Last indexed: 7 May 2026 (2e12c1)

Backend Protocol and Extensibility

Purpose and Scope

This document describes the backend protocol contract that enables AReaL to support multiple inference engines (SGLang, vLLM) through a unified abstraction layer. It explains the methods and data structures that backends must implement, how the backend composition pattern works, and how to add support for new inference backends.

For the high-level InferenceEngine API, see areal/api/engine_api.py312-457 For implementation details of specific backends, see areal/engine/sglang_remote.py40-245 and areal/engine/vllm_remote.py41-271

Backend Architecture Overview

AReaL's inference system uses a composition-based architecture that separates backend-specific protocol translation from core inference orchestration. This design enables support for multiple inference engines without duplicating common infrastructure code.

Composition Pattern

Diagram: Natural Language to Code Entity Mapping (Architecture)

Sources: areal/engine/sglang_remote.py40-41 areal/engine/vllm_remote.py41-42 areal/api/engine_api.py312-316

The architecture has three layers:

Layer	Responsibility	Examples
Engine Wrapper	Implements `InferenceEngine` API, delegates all calls to `RemoteInfEngine`	`RemoteSGLangEngine`, `RemotevLLMEngine`
Core Infrastructure	Manages server discovery, request dispatching, and async coordination	`RemoteInfEngine`
Backend Protocol	Translates AReaL requests to backend-specific HTTP payloads and responses	`SGLangBackend`, `VLLMBackend`

Sources: areal/engine/sglang_remote.py40-127 areal/engine/vllm_remote.py41-125

Backend Protocol Contract

A backend implementation must provide methods for three categories of operations: generation, weight updates, and server lifecycle management. All methods return data structures that RemoteInfEngine can use to make HTTP requests.

Core Data Structures

Backends work with these key data types:

Diagram: Data Flow Entities (Natural Language to Code)

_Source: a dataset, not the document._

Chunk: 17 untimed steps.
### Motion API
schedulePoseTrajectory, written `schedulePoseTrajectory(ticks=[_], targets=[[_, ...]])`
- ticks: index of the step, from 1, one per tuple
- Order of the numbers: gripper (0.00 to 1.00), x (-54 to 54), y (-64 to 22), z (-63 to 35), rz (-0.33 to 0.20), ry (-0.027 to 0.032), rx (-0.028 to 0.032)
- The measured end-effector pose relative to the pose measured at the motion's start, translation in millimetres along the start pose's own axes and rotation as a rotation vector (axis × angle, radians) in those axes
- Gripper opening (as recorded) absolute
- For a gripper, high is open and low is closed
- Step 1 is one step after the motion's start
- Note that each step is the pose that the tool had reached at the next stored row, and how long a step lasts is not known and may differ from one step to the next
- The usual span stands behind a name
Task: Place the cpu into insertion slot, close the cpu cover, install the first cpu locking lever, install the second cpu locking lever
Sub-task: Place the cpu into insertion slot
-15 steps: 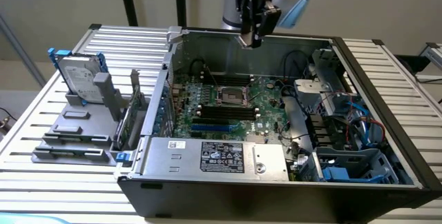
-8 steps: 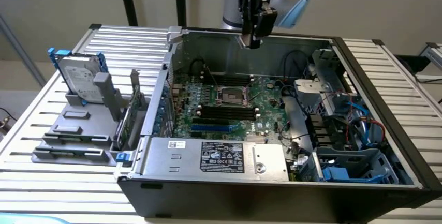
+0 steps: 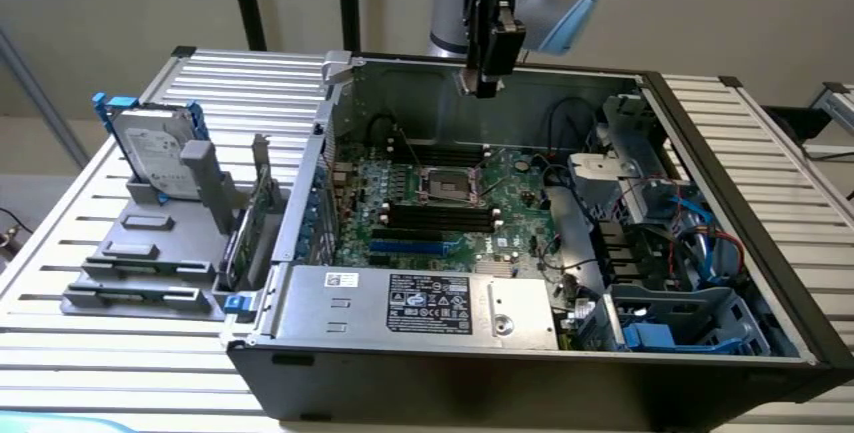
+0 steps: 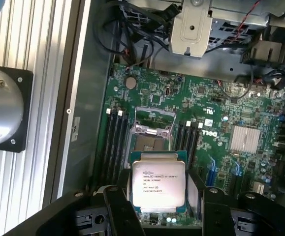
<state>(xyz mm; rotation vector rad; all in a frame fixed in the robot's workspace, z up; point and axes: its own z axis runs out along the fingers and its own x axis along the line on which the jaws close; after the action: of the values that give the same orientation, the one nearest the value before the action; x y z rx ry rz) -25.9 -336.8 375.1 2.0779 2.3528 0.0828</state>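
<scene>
The cpu [image 4: 158,183], a small square chip with a silver-grey printed top, hangs between my black fingers [image 4: 118,209]. My gripper [image 4: 162,196] is shut on its two opposite edges. In the exterior view the gripper [image 3: 478,81] hovers high over the open computer case, above its back wall. The insertion slot [image 4: 149,143] lies on the green motherboard just beyond the chip's edge, its dark centre uncovered. It is also in the exterior view, as the insertion slot [image 3: 449,187] well below the gripper. The cpu cover [image 4: 154,117] stands raised off the socket. I cannot make out the locking levers.
Black memory slots [image 4: 115,142] flank the socket on both sides. A silver power supply [image 3: 414,303] fills the case's near side, and drive cages [image 3: 641,163] with cables stand on the exterior view's right. A hard drive [image 3: 154,148] and trays lie outside on the slatted table [image 3: 80,253].
</scene>
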Motion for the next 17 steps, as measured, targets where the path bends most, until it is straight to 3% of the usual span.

Sources: areal/api/io_struct.py28-60 areal/api/io_struct.py183-220

Required Backend Methods

Generation Protocol

Backends must implement methods to build generation requests and parse responses.

Method: build_generation_request(req: ModelRequest, with_lora: bool, version: int) -> HttpRequest

Constructs backend-specific HTTP request payload from AReaL's unified ModelRequest format.

Backend	Endpoint	Payload Structure	Key Differences
SGLang	`/generate`	`{input_ids, sampling_params: {...}}`	Nested `sampling_params` areal/engine/sglang_remote.py56-89
vLLM	`/v1/completions` or `/v1/chat/completions`	`{prompt, top_p, top_k, ...}`	Flat structure, supports vision chat areal/engine/vllm_remote.py51-94

Method: parse_generation_response(response: dict[str, Any]) -> HttpGenerationResult

Extracts tokens, log probabilities, and stop reason from backend-specific response format.

Backend	Response Format	Token Extraction
SGLang	`meta_info["output_token_logprobs"]`	`[x[1] for x in ...]` areal/engine/sglang_remote.py119-127
vLLM	`choices[0]["logprobs"]`	Parse `"token:123"` strings or content dict areal/engine/vllm_remote.py101-126

Weight Update Protocol

Backends must support weight update modes defined in WeightUpdateMeta.

Method: build_disk_weight_update_requests(meta: WeightUpdateMeta) -> WeightUpdateRequests

Constructs request(s) to update weights from a checkpoint file on shared storage.

SGLang: Uses /update_weights_from_disk or /load_lora_adapter areal/engine/sglang_remote.py129-159
vLLM: Uses /areal_update_weights or /v1/load_lora_adapter areal/engine/vllm_remote.py129-148

Method: build_distributed_weight_update_requests(meta: WeightUpdateMeta, param_specs: list[ParamSpec]) -> WeightUpdateRequests

Constructs request(s) to update weights via NCCL/XCCL broadcast from training engine.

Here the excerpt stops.